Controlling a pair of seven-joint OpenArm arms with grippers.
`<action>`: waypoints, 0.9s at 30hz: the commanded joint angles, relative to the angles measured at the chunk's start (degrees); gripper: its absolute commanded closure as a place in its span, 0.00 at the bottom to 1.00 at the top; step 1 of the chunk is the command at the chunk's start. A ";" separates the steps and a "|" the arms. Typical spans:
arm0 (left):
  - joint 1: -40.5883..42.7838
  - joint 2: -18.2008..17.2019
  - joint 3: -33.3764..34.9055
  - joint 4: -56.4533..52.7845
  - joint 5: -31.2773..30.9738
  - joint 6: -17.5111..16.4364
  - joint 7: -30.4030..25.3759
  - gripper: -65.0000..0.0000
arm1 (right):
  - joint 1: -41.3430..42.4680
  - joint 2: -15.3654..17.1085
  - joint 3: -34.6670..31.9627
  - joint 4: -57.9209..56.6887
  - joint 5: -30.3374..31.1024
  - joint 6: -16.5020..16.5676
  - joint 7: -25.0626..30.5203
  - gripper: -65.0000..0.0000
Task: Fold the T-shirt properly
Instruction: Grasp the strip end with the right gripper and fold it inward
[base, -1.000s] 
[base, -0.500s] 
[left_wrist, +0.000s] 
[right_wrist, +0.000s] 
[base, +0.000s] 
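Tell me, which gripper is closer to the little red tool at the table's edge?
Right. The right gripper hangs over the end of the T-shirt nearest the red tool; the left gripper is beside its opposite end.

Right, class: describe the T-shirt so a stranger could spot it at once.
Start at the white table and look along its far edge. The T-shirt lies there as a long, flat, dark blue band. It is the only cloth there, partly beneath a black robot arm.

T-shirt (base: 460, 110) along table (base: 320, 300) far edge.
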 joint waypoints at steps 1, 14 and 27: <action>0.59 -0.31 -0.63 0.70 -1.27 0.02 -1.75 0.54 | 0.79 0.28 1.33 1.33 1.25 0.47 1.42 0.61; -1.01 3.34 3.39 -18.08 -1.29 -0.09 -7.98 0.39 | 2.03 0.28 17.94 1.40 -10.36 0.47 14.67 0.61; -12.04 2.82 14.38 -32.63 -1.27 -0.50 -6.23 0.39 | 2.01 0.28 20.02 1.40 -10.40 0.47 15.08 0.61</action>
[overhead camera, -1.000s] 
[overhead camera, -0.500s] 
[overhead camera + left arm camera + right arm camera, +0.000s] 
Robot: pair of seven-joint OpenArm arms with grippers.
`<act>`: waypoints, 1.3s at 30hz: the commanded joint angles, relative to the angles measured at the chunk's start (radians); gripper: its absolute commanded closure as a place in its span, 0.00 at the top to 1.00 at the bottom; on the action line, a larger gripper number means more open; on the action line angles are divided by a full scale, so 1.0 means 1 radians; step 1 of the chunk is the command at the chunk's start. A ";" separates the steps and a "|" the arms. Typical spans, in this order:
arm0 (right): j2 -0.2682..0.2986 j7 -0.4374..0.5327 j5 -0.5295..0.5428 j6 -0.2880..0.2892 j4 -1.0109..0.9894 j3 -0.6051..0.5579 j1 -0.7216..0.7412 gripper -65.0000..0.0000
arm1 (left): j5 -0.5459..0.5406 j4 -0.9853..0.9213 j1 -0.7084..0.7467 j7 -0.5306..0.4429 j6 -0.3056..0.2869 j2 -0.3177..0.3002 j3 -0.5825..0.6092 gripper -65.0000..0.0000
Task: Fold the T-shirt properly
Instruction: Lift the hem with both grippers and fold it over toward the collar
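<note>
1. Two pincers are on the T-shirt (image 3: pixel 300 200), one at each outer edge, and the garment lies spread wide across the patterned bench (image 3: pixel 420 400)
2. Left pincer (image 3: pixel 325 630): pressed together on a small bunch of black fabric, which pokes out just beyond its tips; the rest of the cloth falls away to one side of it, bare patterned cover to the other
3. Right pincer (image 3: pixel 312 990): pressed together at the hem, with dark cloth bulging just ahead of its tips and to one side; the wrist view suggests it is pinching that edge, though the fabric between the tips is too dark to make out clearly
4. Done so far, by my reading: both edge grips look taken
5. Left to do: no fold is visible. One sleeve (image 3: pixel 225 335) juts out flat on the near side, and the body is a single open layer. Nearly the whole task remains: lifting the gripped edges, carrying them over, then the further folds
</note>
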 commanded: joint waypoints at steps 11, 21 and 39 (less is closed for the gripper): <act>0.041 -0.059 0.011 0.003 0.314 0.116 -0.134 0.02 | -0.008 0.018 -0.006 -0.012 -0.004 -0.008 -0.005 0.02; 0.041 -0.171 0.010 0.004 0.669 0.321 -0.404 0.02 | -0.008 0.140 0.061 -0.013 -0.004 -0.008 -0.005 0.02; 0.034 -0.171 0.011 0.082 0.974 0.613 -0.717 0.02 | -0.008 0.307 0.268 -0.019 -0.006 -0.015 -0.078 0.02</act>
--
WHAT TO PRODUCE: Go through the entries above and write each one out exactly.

WRITTEN RESPONSE:
Controlling a pair of seven-joint OpenArm arms with grippers.
`<action>`: waypoints, 0.9s at 30hz: the commanded joint angles, relative to the angles measured at the chunk's start (degrees); gripper: its absolute commanded closure as a place in its span, 0.00 at the bottom to 1.00 at the top; step 1 of the chunk is the command at the chunk's start. A ";" separates the steps and a "|" the arms. Typical spans:
arm0 (left):
  - joint 1: -40.5883..42.7838
  - joint 2: -18.2008..17.2019
  - joint 3: -33.3764..34.9055
  - joint 4: -56.4533..52.7845
  - joint 5: -31.2773..30.9738
  - joint 6: -17.5111..16.4364
  - joint 7: -30.4030..25.3759
  - gripper: -65.0000..0.0000
arm1 (right):
  - joint 1: -41.3430..42.4680
  - joint 2: -15.3654..17.1085
  - joint 3: -34.6670..31.9627
  - joint 4: -57.9209..56.6887
  - joint 5: -30.3374..31.1024
  - joint 6: -16.5020..16.5676
  - joint 7: -25.0626..30.5203
  - gripper: -65.0000..0.0000
Task: Fold the T-shirt properly
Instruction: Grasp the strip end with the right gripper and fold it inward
[base, -1.000s] 
[base, -0.500s] 
[left_wrist, +0.000s] 
[right_wrist, +0.000s] 
[base, +0.000s] 
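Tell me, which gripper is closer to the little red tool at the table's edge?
Right. The right gripper hangs over the end of the T-shirt nearest the red tool; the left gripper is beside its opposite end.

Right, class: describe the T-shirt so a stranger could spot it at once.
Start at the white table and look along its far edge. The T-shirt lies there as a long, flat, dark blue band. It is the only cloth there, partly beneath a black robot arm.

T-shirt (base: 460, 110) along table (base: 320, 300) far edge.
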 joint waypoints at steps 1, 14 and 27: <action>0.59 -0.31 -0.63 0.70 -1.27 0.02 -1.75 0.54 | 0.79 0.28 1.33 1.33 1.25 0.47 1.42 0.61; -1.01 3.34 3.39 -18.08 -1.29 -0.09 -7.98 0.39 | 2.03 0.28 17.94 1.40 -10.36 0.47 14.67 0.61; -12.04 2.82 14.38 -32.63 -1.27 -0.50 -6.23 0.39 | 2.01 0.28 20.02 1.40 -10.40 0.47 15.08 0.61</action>
[overhead camera, -1.000s] 
[overhead camera, -0.500s] 
[overhead camera + left arm camera + right arm camera, +0.000s] 
Robot: pair of seven-joint OpenArm arms with grippers.
`<act>`: waypoints, 1.3s at 30hz: the commanded joint angles, relative to the angles measured at the chunk's start (radians); gripper: its absolute commanded closure as a place in its span, 0.00 at the top to 1.00 at the bottom; on the action line, a larger gripper number means more open; on the action line angles are divided by a full scale, so 1.0 means 1 radians; step 1 of the chunk is the command at the chunk's start. A ";" separates the steps and a "|" the arms. Typical spans, in this order:
arm0 (right): j2 -0.2682..0.2986 j7 -0.4374..0.5327 j5 -0.5295..0.5428 j6 -0.2880..0.2892 j4 -1.0109..0.9894 j3 -0.6051..0.5579 j1 -0.7216..0.7412 gripper -65.0000..0.0000
arm1 (left): j5 -0.5459..0.5406 j4 -0.9853..0.9213 j1 -0.7084..0.7467 j7 -0.5306..0.4429 j6 -0.3056..0.2869 j2 -0.3177..0.3002 j3 -0.5825..0.6092 gripper -65.0000..0.0000
Task: Fold the T-shirt properly
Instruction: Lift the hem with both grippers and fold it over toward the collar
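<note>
1. Two pincers are on the T-shirt (image 3: pixel 300 200), one at each outer edge, and the garment lies spread wide across the patterned bench (image 3: pixel 420 400)
2. Left pincer (image 3: pixel 325 630): pressed together on a small bunch of black fabric, which pokes out just beyond its tips; the rest of the cloth falls away to one side of it, bare patterned cover to the other
3. Right pincer (image 3: pixel 312 990): pressed together at the hem, with dark cloth bulging just ahead of its tips and to one side; the wrist view suggests it is pinching that edge, though the fabric between the tips is too dark to make out clearly
4. Done so far, by my reading: both edge grips look taken
5. Left to do: no fold is visible. One sleeve (image 3: pixel 225 335) juts out flat on the near side, and the body is a single open layer. Nearly the whole task remains: lifting the gripped edges, carrying them over, then the further folds
</note>
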 commanded: joint waypoints at steps 11, 21 and 39 (less is closed for the gripper): <act>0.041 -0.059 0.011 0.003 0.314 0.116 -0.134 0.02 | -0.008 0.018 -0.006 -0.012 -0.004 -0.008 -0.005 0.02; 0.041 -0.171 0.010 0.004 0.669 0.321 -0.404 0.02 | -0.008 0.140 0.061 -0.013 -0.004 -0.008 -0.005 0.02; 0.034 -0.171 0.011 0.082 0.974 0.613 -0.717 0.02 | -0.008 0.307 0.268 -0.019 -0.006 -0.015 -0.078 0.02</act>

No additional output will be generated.